#### WORK TO COMPLETE
Return every line of the listing exactly as written.

#### STORED DATA
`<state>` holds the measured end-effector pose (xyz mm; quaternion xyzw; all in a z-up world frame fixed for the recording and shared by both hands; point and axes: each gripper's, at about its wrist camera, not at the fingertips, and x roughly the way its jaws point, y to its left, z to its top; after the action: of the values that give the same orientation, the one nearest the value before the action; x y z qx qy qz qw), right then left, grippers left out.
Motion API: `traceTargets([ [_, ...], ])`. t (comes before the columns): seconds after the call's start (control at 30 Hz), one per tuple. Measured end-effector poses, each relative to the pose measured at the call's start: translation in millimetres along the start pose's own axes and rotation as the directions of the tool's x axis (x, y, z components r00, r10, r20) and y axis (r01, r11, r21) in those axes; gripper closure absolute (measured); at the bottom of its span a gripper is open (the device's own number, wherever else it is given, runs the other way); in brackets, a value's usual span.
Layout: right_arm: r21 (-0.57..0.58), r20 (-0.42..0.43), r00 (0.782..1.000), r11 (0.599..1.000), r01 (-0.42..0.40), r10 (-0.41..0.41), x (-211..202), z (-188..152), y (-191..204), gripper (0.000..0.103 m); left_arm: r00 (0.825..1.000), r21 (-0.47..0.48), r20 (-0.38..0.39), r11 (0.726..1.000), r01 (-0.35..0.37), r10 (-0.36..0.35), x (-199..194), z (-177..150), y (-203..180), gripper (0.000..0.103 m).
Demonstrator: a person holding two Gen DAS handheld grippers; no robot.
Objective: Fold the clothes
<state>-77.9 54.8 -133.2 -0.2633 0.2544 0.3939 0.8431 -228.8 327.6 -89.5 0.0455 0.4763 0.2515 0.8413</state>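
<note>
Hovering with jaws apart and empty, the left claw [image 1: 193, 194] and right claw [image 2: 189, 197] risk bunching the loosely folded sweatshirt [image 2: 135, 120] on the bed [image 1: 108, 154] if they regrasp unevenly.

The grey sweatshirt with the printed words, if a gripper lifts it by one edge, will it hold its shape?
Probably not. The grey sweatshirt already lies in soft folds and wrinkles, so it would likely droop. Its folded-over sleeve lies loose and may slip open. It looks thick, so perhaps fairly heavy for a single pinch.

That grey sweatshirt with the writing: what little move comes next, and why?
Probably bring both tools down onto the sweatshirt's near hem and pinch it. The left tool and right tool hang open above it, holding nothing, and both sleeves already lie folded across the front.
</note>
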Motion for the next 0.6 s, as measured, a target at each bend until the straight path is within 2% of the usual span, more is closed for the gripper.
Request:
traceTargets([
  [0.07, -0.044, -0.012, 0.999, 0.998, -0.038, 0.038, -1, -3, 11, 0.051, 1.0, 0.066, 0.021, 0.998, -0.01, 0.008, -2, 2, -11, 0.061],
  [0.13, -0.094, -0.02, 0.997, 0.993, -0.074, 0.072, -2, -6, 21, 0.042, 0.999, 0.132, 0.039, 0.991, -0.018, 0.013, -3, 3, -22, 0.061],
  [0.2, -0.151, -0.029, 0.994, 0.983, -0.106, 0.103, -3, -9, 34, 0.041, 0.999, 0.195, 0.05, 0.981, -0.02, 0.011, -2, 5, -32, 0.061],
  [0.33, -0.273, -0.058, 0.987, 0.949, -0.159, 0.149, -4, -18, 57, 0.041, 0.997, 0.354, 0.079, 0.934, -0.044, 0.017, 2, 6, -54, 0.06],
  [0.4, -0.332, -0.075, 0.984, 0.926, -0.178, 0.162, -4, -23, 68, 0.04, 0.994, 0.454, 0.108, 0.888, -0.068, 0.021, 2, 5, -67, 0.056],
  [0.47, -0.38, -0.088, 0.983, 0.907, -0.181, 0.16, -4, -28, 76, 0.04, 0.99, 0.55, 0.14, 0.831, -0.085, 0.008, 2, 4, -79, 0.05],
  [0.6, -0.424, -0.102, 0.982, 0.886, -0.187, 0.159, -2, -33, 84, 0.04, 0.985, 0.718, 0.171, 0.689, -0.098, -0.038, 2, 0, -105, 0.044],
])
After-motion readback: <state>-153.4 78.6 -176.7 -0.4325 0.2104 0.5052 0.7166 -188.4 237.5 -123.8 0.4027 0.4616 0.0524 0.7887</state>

#### RESULT OF THE EXERCISE
`<state>` holds the measured end-effector pose (xyz mm; quaternion xyzw; all in a z-up world frame fixed for the recording and shared by both hands; point and axes: each gripper's, at about its wrist camera, not at the fingertips, and x roughly the way its jaws point, y to its left, z to its top; after the action: of the values that give the same orientation, the one nearest the value before the action; x y z qx qy qz qw), right then left, grippers left out.
Motion API: `traceTargets([ [_, ...], ])`. t (comes before the columns): seconds after the call's start (control at 30 Hz), one per tuple. Measured end-effector poses, each relative to the pose measured at the call's start: translation in millimetres along the start pose's own axes and rotation as the directions of the tool's x axis (x, y, z components r00, r10, r20) and y axis (r01, r11, r21) in those axes; gripper closure absolute (measured); at the bottom of its span a gripper is open (the device's own number, wherever else it is given, runs the other way); in brackets, a value's usual span.
Layout: right_arm: r21 (-0.57..0.58), r20 (-0.42..0.43), r00 (0.782..1.000), r11 (0.599..1.000), r01 (-0.42..0.40), r10 (-0.41..0.41), x (-211..202), z (-188..152), y (-191..204), gripper (0.000..0.103 m); left_arm: r00 (0.825..1.000), r21 (-0.47..0.48), r20 (-0.38..0.39), r11 (0.726..1.000), r01 (-0.35..0.37), r10 (-0.36..0.35), x (-199..194), z (-177..150), y (-203..180), gripper (0.000..0.103 m).
Demonstrator: a person holding two Gen DAS handheld grippers; no robot.
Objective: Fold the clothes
<state>-77.9 54.8 -133.2 -0.2633 0.2544 0.3939 0.8431 -228.8 327.6 -89.5 0.0455 0.4763 0.2515 0.8413</state>
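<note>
Hovering with jaws apart and empty, the left claw [image 1: 193, 194] and right claw [image 2: 189, 197] risk bunching the loosely folded sweatshirt [image 2: 135, 120] on the bed [image 1: 108, 154] if they regrasp unevenly.

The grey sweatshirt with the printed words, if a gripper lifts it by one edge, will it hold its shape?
Probably not. The grey sweatshirt already lies in soft folds and wrinkles, so it would likely droop. Its folded-over sleeve lies loose and may slip open. It looks thick, so perhaps fairly heavy for a single pinch.

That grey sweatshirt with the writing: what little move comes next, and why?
Probably bring both tools down onto the sweatshirt's near hem and pinch it. The left tool and right tool hang open above it, holding nothing, and both sleeves already lie folded across the front.
</note>
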Motion for the next 0.6 s, as measured, a target at each bend until the straight path is within 2% of the usual span, more is closed for the gripper.
Request:
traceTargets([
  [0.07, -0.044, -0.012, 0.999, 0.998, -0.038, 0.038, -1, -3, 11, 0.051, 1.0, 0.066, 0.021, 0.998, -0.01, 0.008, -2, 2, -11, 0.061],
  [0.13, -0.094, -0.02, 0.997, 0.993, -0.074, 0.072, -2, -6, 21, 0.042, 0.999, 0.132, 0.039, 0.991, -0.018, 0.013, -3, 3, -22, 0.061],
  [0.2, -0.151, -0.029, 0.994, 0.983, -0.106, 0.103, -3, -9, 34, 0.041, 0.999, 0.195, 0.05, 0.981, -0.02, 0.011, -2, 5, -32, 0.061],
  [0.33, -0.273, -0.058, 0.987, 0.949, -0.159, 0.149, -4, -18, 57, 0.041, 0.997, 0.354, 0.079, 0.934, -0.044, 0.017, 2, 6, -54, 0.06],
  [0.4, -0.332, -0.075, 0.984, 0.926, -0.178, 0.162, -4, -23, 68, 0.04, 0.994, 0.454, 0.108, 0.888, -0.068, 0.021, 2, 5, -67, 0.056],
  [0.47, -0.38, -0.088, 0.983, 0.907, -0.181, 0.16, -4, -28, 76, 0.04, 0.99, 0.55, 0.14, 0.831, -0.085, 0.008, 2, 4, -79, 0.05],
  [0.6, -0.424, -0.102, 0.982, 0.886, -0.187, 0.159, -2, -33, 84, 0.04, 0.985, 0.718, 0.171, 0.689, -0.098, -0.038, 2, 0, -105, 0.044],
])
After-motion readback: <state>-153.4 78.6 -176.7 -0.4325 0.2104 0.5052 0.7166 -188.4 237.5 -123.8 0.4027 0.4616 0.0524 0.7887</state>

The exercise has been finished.